想到早前他還曾嘲笑他的同胞,就是那些到大明做生意的商人,居然老老實實接受明國的關稅,老實做生意,現在他明白了,必須得接受明國人的命令。

也難怪,幾十年前兩次出擊都失敗了。

明國人如此重視火器,那他們的海軍也不會差多少才是,還有數量優勢,根本沒法打。

就算把印度洋的所有葡萄牙艦隊都集中到一起,怕也很難擊敗明國海軍。

“需要多少時間?”

而話傳到莽應龍耳朵裡,他倒沒考慮錢財的問題。

葡萄牙人做生意心黑,但他可以變通,買不起桑托斯口中的大炮,我租用總可以吧,雖然花費不少,但也比花錢買大炮強。

最關鍵的還是,有些先進的武器,花錢彆人還不賣。

“沒辦法,最快速度,怕也要兩三個月才能送來。”

桑托斯搖搖頭,雖然辦法有,但不切實際。

海軍用的那個炮,重量太大,根本不好搬運,隻能放到軍艦或者城牆炮台上使用。

威力小的沒用,他都帶來了,可對麵也有,根本不占優勢。

一句話,雇傭兵是為掙錢來的,不是玩兒命的,明知道不行,自然不會死戰。

如果是敵人占領葡萄牙的城堡,他拚死也會把大炮推進到城下和敵人死磕,可這裡是遠東。

聽到要幾個月,莽應龍就知道根本不行。

“沒彆的辦法?”

莽應龍不死心問道。

“沒有,除了不在乎傷亡發動進攻,消耗他們的火藥,再無他法。”

桑托斯答道。

“回營,加強對保山城監視。”

莽應龍無法,隻好下令收兵。

繼續耗在這裡毫無用處,還得另尋良策。

而保山城頭上,看到緬軍收兵,羅汝芳高興的拍手叫好。

在眼前取得一場勝利,說不高興是不可能的。

李成梁和沐昌祚此時也臉帶笑容,隻是靜靜看著對麵緬軍撤退,隻留下少量官兵,開始救助那些還在向回爬的袍澤。

至於地上死屍,他們才懶得管。

這裡,可是戰場。

“讓人喊話,叫對麵收斂這些死人,看著讓人煩躁。”

李成梁大手一揮下達命令道,他帶著沐昌祚和羅汝芳就下城回府去了。

他離開後,自有守城將官找精通緬語的人來朝對麵喊話。

說實話,晚上還要守著那些死人,明軍官兵也覺得膈應的很。

今天一戰,見識到明軍火器的犀利,緬軍士兵多少還是受到一些影響,特彆是景宗真,死的大多都是他的部下。

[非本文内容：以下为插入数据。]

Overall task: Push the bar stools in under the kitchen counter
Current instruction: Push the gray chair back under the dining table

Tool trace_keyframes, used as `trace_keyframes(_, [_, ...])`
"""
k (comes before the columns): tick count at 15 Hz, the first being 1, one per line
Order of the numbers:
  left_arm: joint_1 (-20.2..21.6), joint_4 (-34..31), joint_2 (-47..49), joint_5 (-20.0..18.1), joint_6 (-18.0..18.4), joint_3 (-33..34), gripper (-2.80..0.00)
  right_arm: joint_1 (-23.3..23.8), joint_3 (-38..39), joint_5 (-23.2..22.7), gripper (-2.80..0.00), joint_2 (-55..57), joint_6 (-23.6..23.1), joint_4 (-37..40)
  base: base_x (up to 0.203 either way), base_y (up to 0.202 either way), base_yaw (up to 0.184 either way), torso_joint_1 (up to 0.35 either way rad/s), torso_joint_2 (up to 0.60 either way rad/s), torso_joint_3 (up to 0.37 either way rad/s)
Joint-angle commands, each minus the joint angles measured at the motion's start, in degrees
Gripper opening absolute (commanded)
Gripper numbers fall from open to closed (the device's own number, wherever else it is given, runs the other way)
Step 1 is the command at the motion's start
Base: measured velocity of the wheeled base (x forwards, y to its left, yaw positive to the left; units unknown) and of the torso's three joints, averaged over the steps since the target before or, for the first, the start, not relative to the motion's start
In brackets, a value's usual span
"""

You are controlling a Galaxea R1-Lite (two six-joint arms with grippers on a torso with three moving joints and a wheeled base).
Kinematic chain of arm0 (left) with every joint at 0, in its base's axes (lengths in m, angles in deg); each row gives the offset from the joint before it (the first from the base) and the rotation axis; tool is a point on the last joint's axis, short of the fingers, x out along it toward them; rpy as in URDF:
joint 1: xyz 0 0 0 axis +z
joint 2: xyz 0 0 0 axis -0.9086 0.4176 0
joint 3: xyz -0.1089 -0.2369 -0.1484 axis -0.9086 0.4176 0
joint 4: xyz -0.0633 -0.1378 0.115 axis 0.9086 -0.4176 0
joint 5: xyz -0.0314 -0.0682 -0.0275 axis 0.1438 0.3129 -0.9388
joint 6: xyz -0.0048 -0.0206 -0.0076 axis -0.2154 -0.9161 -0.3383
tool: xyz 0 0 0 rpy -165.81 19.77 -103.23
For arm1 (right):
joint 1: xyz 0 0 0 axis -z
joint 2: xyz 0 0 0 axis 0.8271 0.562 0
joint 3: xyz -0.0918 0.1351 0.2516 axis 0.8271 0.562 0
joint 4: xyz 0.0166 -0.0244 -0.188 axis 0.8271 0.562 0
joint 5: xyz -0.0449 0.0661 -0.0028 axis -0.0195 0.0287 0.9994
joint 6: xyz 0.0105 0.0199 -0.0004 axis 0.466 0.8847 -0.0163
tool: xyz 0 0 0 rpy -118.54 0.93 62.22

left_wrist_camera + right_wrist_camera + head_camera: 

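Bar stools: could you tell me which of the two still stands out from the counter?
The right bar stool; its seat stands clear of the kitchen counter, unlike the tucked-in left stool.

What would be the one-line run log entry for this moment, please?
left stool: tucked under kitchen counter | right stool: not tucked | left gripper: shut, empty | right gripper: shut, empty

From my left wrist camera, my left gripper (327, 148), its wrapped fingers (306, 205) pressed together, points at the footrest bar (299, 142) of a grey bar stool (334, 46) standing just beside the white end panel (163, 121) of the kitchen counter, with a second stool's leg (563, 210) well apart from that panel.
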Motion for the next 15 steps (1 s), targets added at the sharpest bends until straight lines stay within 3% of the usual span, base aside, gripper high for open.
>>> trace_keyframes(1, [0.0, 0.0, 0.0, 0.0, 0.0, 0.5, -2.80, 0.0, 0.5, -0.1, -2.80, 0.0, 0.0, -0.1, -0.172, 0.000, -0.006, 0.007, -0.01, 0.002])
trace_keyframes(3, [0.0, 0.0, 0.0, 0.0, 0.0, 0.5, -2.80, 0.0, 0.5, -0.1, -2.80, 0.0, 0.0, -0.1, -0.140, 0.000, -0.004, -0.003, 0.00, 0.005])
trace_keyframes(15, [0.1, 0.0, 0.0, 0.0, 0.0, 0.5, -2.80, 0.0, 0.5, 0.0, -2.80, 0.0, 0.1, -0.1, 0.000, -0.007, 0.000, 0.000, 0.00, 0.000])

不由得,他暗暗後悔不該逞強,爭來這個打保山城的先鋒之職。

緬軍尋找對策,而莽應龍則在詳細詢問明軍鷹炮和青銅小炮的情況。

很快,他就大致明白了明軍鷹炮高射速的原因,感情一門炮有多個子藥筒,可以輪番發射。

“這炮射速是快,不過打不了幾輪炮管就會發熱,最後不能繼續使用。”

桑托斯也說出了佛朗機炮的一些使用缺陷,可這也得拿人命去堆才行。

“他們守城,完全可以打水冷卻。”

莽應龍搖頭說道。

發熱的缺陷,野戰或許有用,但是現在他們是攻城,城裡有水井,打水冷卻就行了,以前他就看到桑托斯這麼乾過。

唯一的辦法,貌似也隻有消耗完對方的火藥。

可他麵對的敵人是大明,明國的實力他能想到,不說城裡的火藥數量,怕是明國此時就有大量輜重往城裡運送。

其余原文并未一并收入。